When Col. Hays camped on the Cowherd, White, Howard and Younger farms, Quantrell had been left to guard the approaches to Kansas City, and to prevent the escape to that point of news from the scattered Confederate commands which were recruiting in western Missouri. At the same time he was obtaining from the Chicago and St. Louis papers and other sources, information about the northern armies, which was conveyed by couriers to Confederate officers in the south, and he kept concealed along the Missouri river skiffs and ferry boats to enable the Confederate officers, recruiting north of the river, to have free access to the south.
The night that I was enlisted, I was sent by Col. Hays to meet Cols. Cockrell, Coffee, Tracy, Jackman and Hunter, who, with the remnants of regiments that had been shattered in various battles through the south, were headed toward Col. Hays’ command.
It was Col. Hays’ plan for them to join him the fifteenth, and after a day’s rest, the entire command would attack Kansas City, and, among other advantages resulting from victory there, secure possession of Weller’s steam ferry.
Boone Muir and myself met Coffee and the rest below Rose Hill, on Grand river. Col. Cockrell, whose home was in Johnson county, had gone by a different route, hoping to secure new recruits among his neighbors, and, as senior colonel, had directed the rest of the command to encamp the next evening at Lone Jack, a little village in the southeastern portion of Jackson county, so called from a solitary big black jack tree that rose from an open field nearly a mile from any other timber.
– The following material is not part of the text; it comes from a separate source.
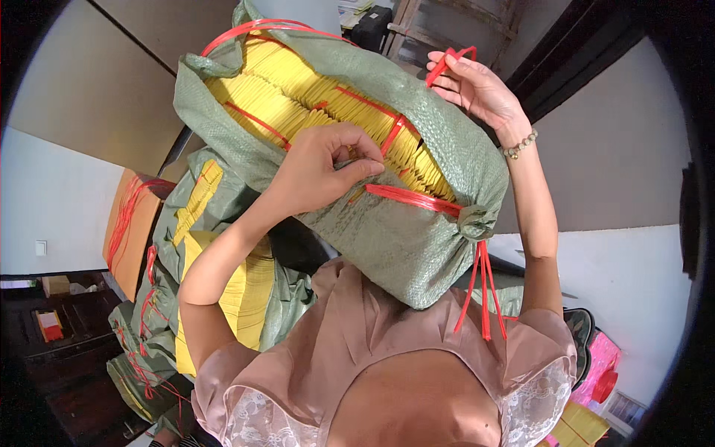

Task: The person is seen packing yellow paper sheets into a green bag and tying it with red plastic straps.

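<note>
A green woven sack [387, 246] lies in front of me, its long opening showing tightly packed yellow paper bundles [290, 82] bound with red plastic cord. At the sack's near rim, my left hand [320, 167] is closed in a pinch; what lies between thumb and finger is hidden. Beyond the far side, my right hand [477, 89] grips a short looped length of red plastic cord [441, 68], raised off the sack. More red cord [413, 199] ties the sack's right corner into a gathered knot [477, 222], with loose ends hanging below.
To the left stand more green sacks [216, 167] with yellow bundles [231, 298]. Red strands drape over a brown board [134, 223]. Behind are a wooden ladder-like frame [454, 30] and a black case [371, 28]. Pink and yellow packages [581, 425] sit at lower right.
</note>
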A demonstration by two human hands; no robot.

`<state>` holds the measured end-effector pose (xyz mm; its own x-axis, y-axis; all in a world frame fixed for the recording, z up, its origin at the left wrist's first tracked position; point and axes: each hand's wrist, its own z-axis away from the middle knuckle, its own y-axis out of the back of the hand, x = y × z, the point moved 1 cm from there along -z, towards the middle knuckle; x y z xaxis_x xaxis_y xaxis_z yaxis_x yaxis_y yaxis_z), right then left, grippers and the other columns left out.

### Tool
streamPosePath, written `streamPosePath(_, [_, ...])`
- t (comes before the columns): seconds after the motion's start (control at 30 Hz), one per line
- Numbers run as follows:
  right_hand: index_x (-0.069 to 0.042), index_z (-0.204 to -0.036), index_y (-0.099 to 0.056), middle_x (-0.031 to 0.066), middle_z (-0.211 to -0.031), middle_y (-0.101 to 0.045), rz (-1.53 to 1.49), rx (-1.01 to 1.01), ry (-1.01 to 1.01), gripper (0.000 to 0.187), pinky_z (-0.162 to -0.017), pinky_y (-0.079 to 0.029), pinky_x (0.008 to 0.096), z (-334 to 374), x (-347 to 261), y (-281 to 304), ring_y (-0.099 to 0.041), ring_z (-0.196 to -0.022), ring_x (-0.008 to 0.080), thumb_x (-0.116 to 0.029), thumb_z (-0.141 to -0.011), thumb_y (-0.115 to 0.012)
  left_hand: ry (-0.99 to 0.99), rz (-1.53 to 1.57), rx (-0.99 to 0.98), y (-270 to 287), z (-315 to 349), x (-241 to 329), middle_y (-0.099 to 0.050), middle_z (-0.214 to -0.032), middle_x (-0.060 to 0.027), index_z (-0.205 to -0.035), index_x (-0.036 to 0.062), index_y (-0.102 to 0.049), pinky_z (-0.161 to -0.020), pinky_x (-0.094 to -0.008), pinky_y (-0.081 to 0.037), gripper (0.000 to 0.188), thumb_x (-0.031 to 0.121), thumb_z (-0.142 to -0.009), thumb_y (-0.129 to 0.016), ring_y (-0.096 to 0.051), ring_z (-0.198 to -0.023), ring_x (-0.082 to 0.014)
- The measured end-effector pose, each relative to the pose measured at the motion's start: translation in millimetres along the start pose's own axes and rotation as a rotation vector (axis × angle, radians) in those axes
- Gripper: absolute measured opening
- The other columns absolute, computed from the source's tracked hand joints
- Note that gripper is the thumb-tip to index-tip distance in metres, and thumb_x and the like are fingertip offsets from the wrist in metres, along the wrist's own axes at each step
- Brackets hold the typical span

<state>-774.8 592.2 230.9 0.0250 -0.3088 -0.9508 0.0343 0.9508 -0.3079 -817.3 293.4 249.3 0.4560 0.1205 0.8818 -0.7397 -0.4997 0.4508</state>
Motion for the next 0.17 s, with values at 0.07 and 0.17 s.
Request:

At noon of Aug. 15, Muir and I had been in the saddle twenty-four to thirty hours, and I threw myself on the blue grass to sleep.
Col. Hays, however, was still anxious to have the other command join him, he having plenty of forage, and being well equipped with ammunition as the result of the capture of Independence a few days before. Accordingly I was shortly awakened to accompany him to Lone Jack, where he would personally make known the situation to the other colonels.
Meantime, however, Major Emory L. Foster, in command at Lexington, had hurried out to find Quantrell, if possible, and avenge Independence. Foster had nearly 1,000 cavalrymen, and two pieces of Rabb’s Indiana battery that had already made for itself a name for hard fighting. He did not dream of the presence of Cockrell and his command until he stumbled upon them in Lone Jack.
At nightfall, the Indiana battery opened on Lone Jack, and the Confederate commands were cut in two, Coffee retreating to the south, while Cockrell withdrew to the west, and when Col. Hays and I arrived, had his men drawn up in line of battle, while the officers were holding a council in his quarters.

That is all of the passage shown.